[DIRECTIONS] Every entry below should be printed exactly, without its images.

───── RECORDS FOR THIS EXERCISE ─────

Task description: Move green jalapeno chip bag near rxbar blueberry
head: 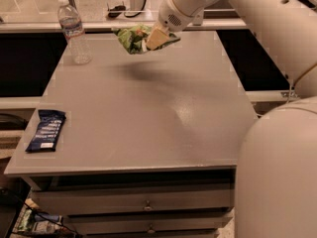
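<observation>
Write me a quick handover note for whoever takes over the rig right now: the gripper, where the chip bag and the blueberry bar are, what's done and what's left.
Gripper: shut on the green jalapeno chip bag, over the far side of the table, to the right of the water bottle.
Bag: held off the tabletop, with its shadow on the surface beneath it.
rxbar blueberry: lying flat near the table's front left corner, far from the bag.
Done: bag grasped and lifted.
Left: carry it across to the front left, set it down beside the bar, and release.
</observation>
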Motion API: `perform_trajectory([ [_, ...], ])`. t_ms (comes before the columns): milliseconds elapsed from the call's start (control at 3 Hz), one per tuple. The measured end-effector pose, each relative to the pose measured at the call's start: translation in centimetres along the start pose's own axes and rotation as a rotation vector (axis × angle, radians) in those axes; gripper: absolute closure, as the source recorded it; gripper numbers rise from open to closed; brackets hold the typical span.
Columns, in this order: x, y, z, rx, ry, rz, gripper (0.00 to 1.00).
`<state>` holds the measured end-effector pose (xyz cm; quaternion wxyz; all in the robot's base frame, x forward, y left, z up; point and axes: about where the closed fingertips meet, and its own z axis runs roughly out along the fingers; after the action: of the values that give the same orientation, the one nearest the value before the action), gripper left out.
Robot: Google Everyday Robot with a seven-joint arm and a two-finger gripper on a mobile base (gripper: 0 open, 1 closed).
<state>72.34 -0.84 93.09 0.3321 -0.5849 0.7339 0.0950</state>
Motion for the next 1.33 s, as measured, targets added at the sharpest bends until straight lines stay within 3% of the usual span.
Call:
perform_trajectory([
  [333, -0.5, 2.1, -2.2, 0.004, 0.001, -0.041, 1.00],
  [1000, -2.1, 9.0, -4.8, -0.059, 0.011, -0.146, 1.00],
  [1333, -2.8, 14.2, -3.6, -0.167, 0.028, -0.215, 1.00],
])
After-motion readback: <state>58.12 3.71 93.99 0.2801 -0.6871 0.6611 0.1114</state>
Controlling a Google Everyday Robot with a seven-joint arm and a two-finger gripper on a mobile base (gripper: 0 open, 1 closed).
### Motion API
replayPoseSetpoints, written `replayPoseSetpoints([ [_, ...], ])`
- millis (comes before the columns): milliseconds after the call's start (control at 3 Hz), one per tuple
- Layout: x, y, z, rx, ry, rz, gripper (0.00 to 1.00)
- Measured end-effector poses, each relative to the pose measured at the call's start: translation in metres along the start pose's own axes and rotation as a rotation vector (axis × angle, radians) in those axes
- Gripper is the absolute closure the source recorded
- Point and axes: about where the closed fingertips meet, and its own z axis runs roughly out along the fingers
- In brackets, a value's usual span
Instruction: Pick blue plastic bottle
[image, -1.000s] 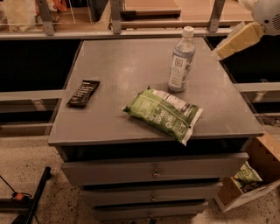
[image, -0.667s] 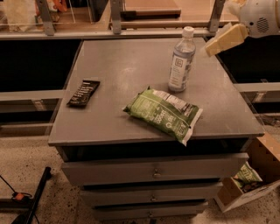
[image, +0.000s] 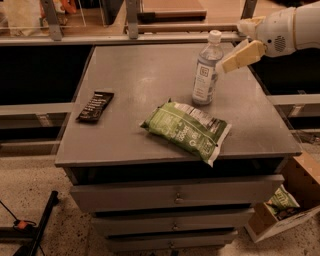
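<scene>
1. The blue plastic bottle (image: 206, 75) is standing upright on the grey cabinet top (image: 140, 70), toward 1 o'clock from its middle, with its white cap on.
2. The gripper (image: 233, 46) is hovering at 2 o'clock from the bottle, just beside the neck and not touching it. Its two tan fingers are standing spread apart and are holding nothing.
3. The lower finger is pointing at the shoulder of the bottle. If it is travelling on toward 9 o'clock before the jaws are straddling the body, it is likely tipping the slim, top-heavy bottle over.
4. A grip taken high at the narrow neck is risking a slip, since the smooth plastic is tapering there.
5. The green chip bag (image: 187, 129) is lying at 7 o'clock from the bottle, near its base. A toppled bottle is probably rolling onto it or off the 3 o'clock edge.
6. Counting:
   - one bottle
   - one chip bag on top
   - one dark snack bar (image: 95, 106) at 9 o'clock
   - three drawers (image: 175, 192)
   - one cardboard box (image: 300, 220) on the floor, holding a second small green bag (image: 282, 201)
</scene>
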Motion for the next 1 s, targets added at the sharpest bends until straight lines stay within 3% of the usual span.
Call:
replayPoseSetpoints([
  [667, 0.009, 0.010, 0.031, -0.066, -0.086, 0.025, 0.00],
  [1000, 0.010, 0.013, 0.044, -0.083, -0.112, 0.034, 0.18],
])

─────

[EXERCISE RESPONSE]
Task description: Move green jalapeno chip bag near rxbar blueberry
head: 
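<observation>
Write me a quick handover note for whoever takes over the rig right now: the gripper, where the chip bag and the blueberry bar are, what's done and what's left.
Gripper: shut on the green jalapeno chip bag, over the far side of the table, to the right of the water bottle.
Bag: held off the tabletop, with its shadow on the surface beneath it.
rxbar blueberry: lying flat near the table's front left corner, far from the bag.
Done: bag grasped and lifted.
Left: carry it across to the front left, set it down beside the bar, and release.
</observation>
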Motion API: `perform_trajectory([ [_, ...], ])`. t_ms (comes before the columns): milliseconds elapsed from the call's start (control at 3 Hz), one per tuple. The measured end-effector pose, each relative to the pose measured at the call's start: translation in centimetres along the start pose's own axes and rotation as a rotation vector (axis × angle, radians) in those axes; gripper: absolute closure, as the source recorded it; gripper numbers rise from open to closed; brackets hold the typical span.
Columns, in this order: x, y, z, rx, ry, rz, gripper (0.00 to 1.00).
`<state>` holds the measured end-effector pose (xyz cm; quaternion wxyz; all in the robot's base frame, x forward, y left, z up; point and axes: about where the closed fingertips meet, and its own z axis runs roughly out along the fingers; after the action: of the values that give the same orientation, the one nearest the value before the action), gripper left out.
Robot: Google Everyday Robot with a seven-joint arm and a two-finger gripper on a mobile base (gripper: 0 open, 1 closed).
<state>72.34 -0.84 93.09 0.3321 -0.5849 0.7339 0.0950</state>
Motion for the next 1.33 s, as measured, targets added at the sharpest bends until straight lines stay within 3% of the usual span.
Call:
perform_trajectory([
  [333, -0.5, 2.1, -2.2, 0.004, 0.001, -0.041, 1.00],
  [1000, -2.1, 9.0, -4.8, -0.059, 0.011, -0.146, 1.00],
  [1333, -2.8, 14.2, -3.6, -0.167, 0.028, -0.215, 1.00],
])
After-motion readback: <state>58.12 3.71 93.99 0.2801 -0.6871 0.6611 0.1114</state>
Controlling a Google Everyday Robot with a seven-joint arm and a two-finger gripper on a mobile base (gripper: 0 open, 1 closed).
### Motion API
replayPoseSetpoints, written `replayPoseSetpoints([ [_, ...], ])`
- millis (comes before the columns): milliseconds after the call's start (control at 3 Hz), one per tuple
- Layout: x, y, z, rx, ry, rz, gripper (0.00 to 1.00)
- Measured end-effector poses, each relative to the pose measured at the call's start: translation in metres along the start pose's own axes and rotation as a rotation vector (axis × angle, radians) in those axes
- Gripper is the absolute closure the source recorded
- Point and axes: about where the closed fingertips meet, and its own z axis runs roughly out along the fingers
- In brackets, a value's usual span
Instruction: Pick blue plastic bottle
[image, -1.000s] 
[image, -0.667s] 
[image, +0.000s] 
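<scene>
1. The blue plastic bottle (image: 206, 75) is standing upright on the grey cabinet top (image: 140, 70), toward 1 o'clock from its middle, with its white cap on.
2. The gripper (image: 233, 46) is hovering at 2 o'clock from the bottle, just beside the neck and not touching it. Its two tan fingers are standing spread apart and are holding nothing.
3. The lower finger is pointing at the shoulder of the bottle. If it is travelling on toward 9 o'clock before the jaws are straddling the body, it is likely tipping the slim, top-heavy bottle over.
4. A grip taken high at the narrow neck is risking a slip, since the smooth plastic is tapering there.
5. The green chip bag (image: 187, 129) is lying at 7 o'clock from the bottle, near its base. A toppled bottle is probably rolling onto it or off the 3 o'clock edge.
6. Counting:
   - one bottle
   - one chip bag on top
   - one dark snack bar (image: 95, 106) at 9 o'clock
   - three drawers (image: 175, 192)
   - one cardboard box (image: 300, 220) on the floor, holding a second small green bag (image: 282, 201)
</scene>
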Motion for the next 1 s, targets added at the sharpest bends until straight lines stay within 3% of the usual span.
Call:
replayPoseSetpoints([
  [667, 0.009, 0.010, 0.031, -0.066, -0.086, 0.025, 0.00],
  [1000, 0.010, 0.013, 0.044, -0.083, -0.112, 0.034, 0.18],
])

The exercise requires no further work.